I have a couple of systems running 2009.06 that hang on relatively large zfs send/recv jobs. With the -v option, I see the snapshots coming across, and at some point the process just pauses, IO and CPU usage go to zero, and it takes a hard reboot to get back to normal. The same script running against the same data doesn''t hang on 2008.05. There are maybe 100 snapshots, 200GB of data total. Just trying to send to a blank external USB drive in one case, and in the other, I''m restoring from a USB drive to a local drive, but the behavior is the same.

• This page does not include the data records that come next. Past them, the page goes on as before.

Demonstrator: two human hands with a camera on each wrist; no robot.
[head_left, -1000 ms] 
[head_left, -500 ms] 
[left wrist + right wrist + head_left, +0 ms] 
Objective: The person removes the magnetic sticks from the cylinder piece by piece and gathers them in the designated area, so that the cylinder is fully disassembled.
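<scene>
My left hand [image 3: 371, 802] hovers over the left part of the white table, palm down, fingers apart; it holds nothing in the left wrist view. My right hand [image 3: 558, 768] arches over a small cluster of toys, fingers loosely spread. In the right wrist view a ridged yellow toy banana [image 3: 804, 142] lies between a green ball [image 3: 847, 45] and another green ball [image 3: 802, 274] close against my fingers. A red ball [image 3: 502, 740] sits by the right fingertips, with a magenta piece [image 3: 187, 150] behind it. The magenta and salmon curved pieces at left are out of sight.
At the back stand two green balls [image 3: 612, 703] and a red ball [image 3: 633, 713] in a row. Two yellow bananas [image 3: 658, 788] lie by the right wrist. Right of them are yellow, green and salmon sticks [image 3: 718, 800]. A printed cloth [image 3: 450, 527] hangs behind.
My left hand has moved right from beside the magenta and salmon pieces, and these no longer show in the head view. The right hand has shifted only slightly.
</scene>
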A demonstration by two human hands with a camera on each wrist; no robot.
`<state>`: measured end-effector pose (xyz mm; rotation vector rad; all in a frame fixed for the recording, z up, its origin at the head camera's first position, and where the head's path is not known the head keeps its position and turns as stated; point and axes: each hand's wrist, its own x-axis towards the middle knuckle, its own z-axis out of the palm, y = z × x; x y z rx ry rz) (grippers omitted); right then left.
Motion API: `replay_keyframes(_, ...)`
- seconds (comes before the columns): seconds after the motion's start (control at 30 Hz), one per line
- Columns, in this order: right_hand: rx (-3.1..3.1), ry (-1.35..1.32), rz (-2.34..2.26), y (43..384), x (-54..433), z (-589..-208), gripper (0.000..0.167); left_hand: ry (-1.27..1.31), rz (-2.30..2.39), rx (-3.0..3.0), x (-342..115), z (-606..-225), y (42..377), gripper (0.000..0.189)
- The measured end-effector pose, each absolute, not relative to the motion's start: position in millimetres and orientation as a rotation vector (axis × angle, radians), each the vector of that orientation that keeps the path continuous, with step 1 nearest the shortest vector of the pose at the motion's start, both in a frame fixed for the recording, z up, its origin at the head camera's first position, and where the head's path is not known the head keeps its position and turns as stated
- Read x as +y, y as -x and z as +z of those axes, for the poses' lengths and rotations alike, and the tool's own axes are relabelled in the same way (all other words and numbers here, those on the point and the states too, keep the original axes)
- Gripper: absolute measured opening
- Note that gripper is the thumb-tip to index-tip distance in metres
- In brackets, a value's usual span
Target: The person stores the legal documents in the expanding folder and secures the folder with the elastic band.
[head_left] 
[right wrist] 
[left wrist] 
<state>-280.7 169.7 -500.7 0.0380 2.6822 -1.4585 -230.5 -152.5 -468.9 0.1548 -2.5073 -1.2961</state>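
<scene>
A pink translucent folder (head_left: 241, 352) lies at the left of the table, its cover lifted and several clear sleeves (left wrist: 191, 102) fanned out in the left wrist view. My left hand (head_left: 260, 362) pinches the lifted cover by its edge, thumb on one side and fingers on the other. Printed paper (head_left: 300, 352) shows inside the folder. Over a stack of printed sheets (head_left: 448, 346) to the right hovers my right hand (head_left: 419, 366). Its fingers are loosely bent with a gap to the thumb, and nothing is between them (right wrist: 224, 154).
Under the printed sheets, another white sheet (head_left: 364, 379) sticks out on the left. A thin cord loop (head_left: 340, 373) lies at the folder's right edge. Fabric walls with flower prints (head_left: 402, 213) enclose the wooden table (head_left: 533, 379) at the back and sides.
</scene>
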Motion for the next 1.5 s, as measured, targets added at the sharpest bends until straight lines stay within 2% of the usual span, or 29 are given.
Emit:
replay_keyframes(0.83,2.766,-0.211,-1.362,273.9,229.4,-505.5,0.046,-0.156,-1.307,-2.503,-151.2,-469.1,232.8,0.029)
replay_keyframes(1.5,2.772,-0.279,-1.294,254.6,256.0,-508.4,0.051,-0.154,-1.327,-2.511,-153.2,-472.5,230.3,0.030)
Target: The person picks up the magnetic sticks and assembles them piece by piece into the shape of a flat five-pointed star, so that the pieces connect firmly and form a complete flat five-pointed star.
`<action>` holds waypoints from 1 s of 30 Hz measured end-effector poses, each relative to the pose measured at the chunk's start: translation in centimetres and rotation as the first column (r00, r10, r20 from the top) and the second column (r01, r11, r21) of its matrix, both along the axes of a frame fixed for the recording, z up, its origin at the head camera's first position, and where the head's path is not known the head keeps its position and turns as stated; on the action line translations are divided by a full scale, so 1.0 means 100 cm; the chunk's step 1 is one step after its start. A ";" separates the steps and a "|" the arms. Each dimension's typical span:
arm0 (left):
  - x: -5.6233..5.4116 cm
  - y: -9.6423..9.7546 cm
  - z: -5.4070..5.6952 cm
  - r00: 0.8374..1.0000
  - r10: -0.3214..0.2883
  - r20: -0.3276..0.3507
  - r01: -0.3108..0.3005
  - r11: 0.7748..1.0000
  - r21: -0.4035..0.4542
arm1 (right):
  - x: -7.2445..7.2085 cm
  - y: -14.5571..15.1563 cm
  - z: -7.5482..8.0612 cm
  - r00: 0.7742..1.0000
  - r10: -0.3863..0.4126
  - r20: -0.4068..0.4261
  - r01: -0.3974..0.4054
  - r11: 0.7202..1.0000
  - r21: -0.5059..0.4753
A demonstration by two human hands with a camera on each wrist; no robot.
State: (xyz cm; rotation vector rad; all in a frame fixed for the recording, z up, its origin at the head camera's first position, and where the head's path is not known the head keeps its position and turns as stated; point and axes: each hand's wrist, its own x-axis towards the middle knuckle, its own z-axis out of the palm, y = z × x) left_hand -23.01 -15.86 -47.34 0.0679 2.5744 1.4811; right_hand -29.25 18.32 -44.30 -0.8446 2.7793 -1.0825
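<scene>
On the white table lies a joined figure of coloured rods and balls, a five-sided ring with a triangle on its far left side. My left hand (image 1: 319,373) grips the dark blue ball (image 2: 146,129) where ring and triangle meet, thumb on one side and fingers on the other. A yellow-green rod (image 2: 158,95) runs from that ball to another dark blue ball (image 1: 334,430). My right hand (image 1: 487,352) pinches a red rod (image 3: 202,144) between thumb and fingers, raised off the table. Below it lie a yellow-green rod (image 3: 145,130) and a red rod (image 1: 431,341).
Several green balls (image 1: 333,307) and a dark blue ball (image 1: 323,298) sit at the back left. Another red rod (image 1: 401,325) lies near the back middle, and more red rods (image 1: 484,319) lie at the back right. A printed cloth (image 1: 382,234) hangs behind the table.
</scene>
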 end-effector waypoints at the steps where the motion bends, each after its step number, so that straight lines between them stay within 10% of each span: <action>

I see that others have had a similar problem, but there doesn''t seem to be any answers - https://opensolaris.org/jive/thread.jspa?messageID=384540 http://www.mail-archive.com/zfs-discuss at opensolaris.org/msg34493.html http://www.mail-archive.com/zfs-discuss at opensolaris.org/msg37158.html I''d like to stick with a "released" version of OpenSolaris, so I''m hoping that the answer isn''t to switch to the dev repository and pull down b134. -- This message posted from opensolaris.org
On 07/10/10 09:49 AM, BJ Quinn wrote:> I have a couple of systems running 2009.06 that hang on relatively large zfs send/recv jobs. With the -v option, I see the snapshots coming across, and at some point the process just pauses, IO and CPU usage go to zero, and it takes a hard reboot to get back to normal. The same script running against the same data doesn''t hang on 2008.05. > > There are maybe 100 snapshots, 200GB of data total. Just trying to send to a blank external USB drive in one case, and in the other, I''m restoring from a USB drive to a local drive, but the behavior is the same. > > I see that others have had a similar problem, but there doesn''t seem to be any answers - > > https://opensolaris.org/jive/thread.jspa?messageID=384540 > http://www.mail-archive.com/zfs-discuss at opensolaris.org/msg34493.html > http://www.mail-archive.com/zfs-discuss at opensolaris.org/msg37158.html > > I''d like to stick with a "released" version of OpenSolaris, so I''m hoping that the answer isn''t to switch to the dev repository and pull down b134. >It probably is. I had a number of these issues (in Solaris 10) and they are fixed in more recent builds. -- Ian.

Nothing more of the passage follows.